Search code examples
cachingvarnishvarnish-vclquerystringparametervarnish-4

Varnish - use the cache when UTM_, gclid and other campaign params are used, otherwise pass if other querystring present


In short, how can the following rule be changed to allow caching if specified querystring parameters are present, but disallow caching if they are mixed with any other undefined parameters?

if (req.url~"\?.*$" && !req.url~"(\?|&)(gclid|cx|ie|cof|siteurl|zanpid|origin|utm_[a-z]+|mr:[A-z]+)=") {
    set req.http.X - Cacheable = "NO:Contains Querystring";
    return (pass);
  }

Long Explanation: Ok, so have a varnish instance running with reverse Apache SSL terminator and a wordpress backend on Apache.

After deploying the default config, I have quickly learned that all querystrings are disabled from the cache, which is all well and good. However when an adwords visitor arrives, the url will be loaded with utm_ and other campaign specific parameters, which basically busts through the cache with the default config. This is not desired, as the pages are still static so its better to ignore these parameters and still peruse the cache. This is what I have implemented, and this rule works great on static pages being hit with any combination of defined utm/gclid/fbclid parameters.

sub vcl_recv {

  if (req.url~"\?.*$" && !req.url~"(\?|&)(gclid|cx|ie|cof|siteurl|zanpid|origin|utm_[a-z]+|mr:[A-z]+)=") {
    set req.http.X - Cacheable = "NO:Contains Querystring";
    return (pass);
  }

  if (req.url~"(\?|&)(gclid|cx|ie|cof|siteurl|zanpid|origin|utm_[a-z]+|fb_local|mr:[A-z]+)=") {
    set req.url = regsuball(req.url, "(gclid|cx|ie|cof|siteurl|zanpid|origin|utm_[a-z]+|fb_local|mr:[A-z]+)=[%.+-_A-z0-9]+&?", "");
  }
  set req.url = regsub(req.url, "(\?&?)$", "");

}

However there's a problem if there is a mix of defined and undefined params:

/home <-- varnish serves cached page
/home?gclid=x <-- varnish serves same cached page as above, great
/home?a=1 <-- caching disabled here
/home?a=1&gclid=x  <-- varnish redirects to /home?a=1 and serves an uncached page. I want varnish to not redirect here (retain the gclid for client in the url) and serve an uncached page.

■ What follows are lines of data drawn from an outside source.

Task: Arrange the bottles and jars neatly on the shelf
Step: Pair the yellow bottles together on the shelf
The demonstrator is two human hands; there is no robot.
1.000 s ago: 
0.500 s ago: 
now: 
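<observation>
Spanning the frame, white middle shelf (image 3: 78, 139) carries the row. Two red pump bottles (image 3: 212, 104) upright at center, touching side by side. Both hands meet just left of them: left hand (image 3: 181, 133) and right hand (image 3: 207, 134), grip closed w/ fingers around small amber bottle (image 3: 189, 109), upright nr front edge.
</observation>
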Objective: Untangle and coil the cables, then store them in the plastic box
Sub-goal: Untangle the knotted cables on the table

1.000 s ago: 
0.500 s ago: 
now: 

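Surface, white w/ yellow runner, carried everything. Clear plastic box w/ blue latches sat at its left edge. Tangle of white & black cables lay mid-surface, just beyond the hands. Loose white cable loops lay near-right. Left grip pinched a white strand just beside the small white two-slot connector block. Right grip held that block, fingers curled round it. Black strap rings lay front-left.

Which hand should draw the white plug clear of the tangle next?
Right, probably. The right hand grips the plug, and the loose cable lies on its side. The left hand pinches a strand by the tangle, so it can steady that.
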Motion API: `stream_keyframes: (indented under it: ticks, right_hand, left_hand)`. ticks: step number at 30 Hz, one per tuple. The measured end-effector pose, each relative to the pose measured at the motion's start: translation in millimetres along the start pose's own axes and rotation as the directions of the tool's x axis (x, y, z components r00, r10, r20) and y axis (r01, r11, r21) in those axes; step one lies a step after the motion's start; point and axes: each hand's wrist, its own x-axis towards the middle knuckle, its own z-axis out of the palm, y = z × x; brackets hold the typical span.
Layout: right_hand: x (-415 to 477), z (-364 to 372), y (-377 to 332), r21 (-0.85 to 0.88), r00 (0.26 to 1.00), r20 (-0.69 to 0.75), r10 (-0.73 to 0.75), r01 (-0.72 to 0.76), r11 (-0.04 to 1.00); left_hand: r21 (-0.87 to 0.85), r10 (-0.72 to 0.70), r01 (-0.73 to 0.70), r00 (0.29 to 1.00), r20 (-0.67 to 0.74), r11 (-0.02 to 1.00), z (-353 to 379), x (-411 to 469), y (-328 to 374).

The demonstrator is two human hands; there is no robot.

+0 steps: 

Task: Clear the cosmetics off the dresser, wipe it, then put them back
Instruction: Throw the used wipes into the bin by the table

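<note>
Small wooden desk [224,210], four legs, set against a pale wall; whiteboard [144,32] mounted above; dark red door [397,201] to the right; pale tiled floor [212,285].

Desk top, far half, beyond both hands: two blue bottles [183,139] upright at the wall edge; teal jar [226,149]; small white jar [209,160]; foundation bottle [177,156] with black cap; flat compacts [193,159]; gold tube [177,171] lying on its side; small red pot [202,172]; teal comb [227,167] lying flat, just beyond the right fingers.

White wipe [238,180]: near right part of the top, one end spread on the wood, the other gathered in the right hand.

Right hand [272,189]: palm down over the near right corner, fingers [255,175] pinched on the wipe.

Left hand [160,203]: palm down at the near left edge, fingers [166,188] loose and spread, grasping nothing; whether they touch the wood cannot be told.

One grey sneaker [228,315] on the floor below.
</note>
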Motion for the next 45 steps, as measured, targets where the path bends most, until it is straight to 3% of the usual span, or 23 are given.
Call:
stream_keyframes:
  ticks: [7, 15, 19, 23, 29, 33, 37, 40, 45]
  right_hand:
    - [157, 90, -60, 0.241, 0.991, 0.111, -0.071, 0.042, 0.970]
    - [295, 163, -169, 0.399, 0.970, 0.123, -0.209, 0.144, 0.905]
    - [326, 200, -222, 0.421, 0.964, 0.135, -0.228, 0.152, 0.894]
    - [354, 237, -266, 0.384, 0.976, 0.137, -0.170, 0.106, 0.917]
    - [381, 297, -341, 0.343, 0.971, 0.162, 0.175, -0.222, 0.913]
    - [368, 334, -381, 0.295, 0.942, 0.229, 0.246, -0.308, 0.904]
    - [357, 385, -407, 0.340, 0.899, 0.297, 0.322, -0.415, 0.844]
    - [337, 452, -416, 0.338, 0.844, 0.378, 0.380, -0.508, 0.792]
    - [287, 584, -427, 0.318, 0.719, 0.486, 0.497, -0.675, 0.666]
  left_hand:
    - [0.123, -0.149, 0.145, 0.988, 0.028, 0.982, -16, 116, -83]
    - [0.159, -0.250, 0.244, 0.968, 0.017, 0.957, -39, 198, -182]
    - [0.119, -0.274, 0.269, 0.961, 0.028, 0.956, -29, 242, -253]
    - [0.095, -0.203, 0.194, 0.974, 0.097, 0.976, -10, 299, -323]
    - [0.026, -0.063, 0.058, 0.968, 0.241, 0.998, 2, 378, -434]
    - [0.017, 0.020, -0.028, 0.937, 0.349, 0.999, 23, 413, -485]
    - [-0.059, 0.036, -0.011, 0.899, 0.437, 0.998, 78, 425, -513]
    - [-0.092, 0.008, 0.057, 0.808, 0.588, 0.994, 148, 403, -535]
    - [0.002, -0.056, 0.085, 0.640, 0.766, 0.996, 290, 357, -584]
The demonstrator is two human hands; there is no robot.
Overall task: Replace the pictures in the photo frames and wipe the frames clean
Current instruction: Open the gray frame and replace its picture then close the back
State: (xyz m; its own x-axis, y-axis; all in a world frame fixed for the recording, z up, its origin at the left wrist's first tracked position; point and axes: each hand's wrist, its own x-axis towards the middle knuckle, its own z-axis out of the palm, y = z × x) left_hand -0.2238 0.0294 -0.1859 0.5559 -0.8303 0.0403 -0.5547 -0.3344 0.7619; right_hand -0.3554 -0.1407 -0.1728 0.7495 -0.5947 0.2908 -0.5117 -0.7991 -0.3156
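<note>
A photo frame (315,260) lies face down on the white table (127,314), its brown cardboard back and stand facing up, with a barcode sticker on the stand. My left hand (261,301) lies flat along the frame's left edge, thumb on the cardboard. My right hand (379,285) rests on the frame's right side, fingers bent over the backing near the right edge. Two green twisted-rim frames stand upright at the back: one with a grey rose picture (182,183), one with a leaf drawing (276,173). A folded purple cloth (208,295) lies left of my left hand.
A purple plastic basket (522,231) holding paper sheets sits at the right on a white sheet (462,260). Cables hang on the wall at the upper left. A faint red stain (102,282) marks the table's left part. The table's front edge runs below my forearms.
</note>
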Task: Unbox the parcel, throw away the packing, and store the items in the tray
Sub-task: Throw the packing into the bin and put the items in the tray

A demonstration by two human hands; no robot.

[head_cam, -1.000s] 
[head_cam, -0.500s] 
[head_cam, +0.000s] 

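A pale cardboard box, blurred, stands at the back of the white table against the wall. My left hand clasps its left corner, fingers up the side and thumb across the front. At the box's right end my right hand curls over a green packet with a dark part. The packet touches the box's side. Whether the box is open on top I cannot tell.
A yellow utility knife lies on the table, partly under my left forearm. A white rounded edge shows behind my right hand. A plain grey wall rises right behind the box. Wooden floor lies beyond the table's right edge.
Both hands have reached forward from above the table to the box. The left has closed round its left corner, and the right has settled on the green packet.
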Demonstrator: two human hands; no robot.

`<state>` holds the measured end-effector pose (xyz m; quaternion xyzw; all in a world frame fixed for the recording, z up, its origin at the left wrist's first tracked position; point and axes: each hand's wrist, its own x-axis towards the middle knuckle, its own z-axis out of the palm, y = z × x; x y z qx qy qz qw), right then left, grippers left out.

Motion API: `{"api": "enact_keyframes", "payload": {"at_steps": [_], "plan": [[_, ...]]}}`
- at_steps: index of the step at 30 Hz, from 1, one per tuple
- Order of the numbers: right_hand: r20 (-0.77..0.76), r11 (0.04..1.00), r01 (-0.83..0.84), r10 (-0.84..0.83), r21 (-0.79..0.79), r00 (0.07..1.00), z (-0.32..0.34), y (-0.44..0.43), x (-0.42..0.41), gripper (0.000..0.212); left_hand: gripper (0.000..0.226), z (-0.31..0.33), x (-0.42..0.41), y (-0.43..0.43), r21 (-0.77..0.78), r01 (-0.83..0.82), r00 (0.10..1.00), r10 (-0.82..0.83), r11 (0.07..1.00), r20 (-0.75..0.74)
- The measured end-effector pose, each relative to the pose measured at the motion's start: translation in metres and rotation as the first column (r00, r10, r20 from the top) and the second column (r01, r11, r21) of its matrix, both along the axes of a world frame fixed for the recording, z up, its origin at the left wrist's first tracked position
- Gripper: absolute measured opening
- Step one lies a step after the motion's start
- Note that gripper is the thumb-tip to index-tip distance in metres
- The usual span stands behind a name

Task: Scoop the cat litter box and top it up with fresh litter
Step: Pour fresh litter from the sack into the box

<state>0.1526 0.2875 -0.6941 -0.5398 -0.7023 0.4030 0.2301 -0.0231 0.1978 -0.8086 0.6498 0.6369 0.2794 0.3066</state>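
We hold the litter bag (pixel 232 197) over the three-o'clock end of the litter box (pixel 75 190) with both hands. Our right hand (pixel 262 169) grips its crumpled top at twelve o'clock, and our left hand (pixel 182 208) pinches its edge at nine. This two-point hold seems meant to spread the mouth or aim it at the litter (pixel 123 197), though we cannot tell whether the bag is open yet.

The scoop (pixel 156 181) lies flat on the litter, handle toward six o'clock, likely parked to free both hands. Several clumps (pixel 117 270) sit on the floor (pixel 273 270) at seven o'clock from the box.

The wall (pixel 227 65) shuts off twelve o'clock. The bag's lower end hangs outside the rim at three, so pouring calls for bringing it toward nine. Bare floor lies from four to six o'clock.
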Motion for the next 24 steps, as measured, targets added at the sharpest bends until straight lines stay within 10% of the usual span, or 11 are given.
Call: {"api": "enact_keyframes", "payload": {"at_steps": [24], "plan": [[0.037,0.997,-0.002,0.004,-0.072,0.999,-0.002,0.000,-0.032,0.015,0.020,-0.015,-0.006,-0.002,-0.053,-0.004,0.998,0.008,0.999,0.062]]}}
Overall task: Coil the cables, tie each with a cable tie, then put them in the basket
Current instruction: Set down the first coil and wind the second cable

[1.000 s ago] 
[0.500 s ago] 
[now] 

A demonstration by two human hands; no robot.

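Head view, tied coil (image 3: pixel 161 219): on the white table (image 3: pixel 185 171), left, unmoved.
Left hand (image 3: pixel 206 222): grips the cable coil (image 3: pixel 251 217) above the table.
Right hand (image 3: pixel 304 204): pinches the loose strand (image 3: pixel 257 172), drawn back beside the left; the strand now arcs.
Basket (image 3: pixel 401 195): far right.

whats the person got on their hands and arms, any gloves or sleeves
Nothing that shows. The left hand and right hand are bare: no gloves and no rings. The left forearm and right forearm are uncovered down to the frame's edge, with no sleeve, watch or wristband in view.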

I have then tried to change the rules to following:

sub vcl_recv {

  if (req.url~"\?.*$" && !req.url~"(\?|&)(gclid|cx|ie|cof|siteurl|zanpid|origin|utm_[a-z]+|mr:[A-z]+)=") {
    set req.http.X - Cacheable = "NO:Contains Querystring";
    return (pass);
  }

  set req.http.x-cache-url = regsuball(req.url, "(gclid|cx|ie|cof|siteurl|zanpid|origin|utm_[a-z]+|fb_local|mr:[A-z]+)=[%.+-_A-z0-9]+&?", "");

}
sub vcl_hash {
    hash_data(req.http.x-cache-url);
    return (lookup);
}

This forces varnish to never use specified params in the hash. This works great not to do the redirect, but the undesired behaviour is that varnish will cache any urls containing both defined and undefined parameters - effectively allowing a way to poison the cache in the long run, so:

/home <-- varnish serves a cached page
/home?gclid=x <-- varnish serves same cached page as above, great
/home?a=1 <-- caching disabled here
/home?a=1&gclid=x  <-- varnish serves the cached page /home?a=1 however retains the original url. I want to avoid caching here with any undefined parameters in the querystring.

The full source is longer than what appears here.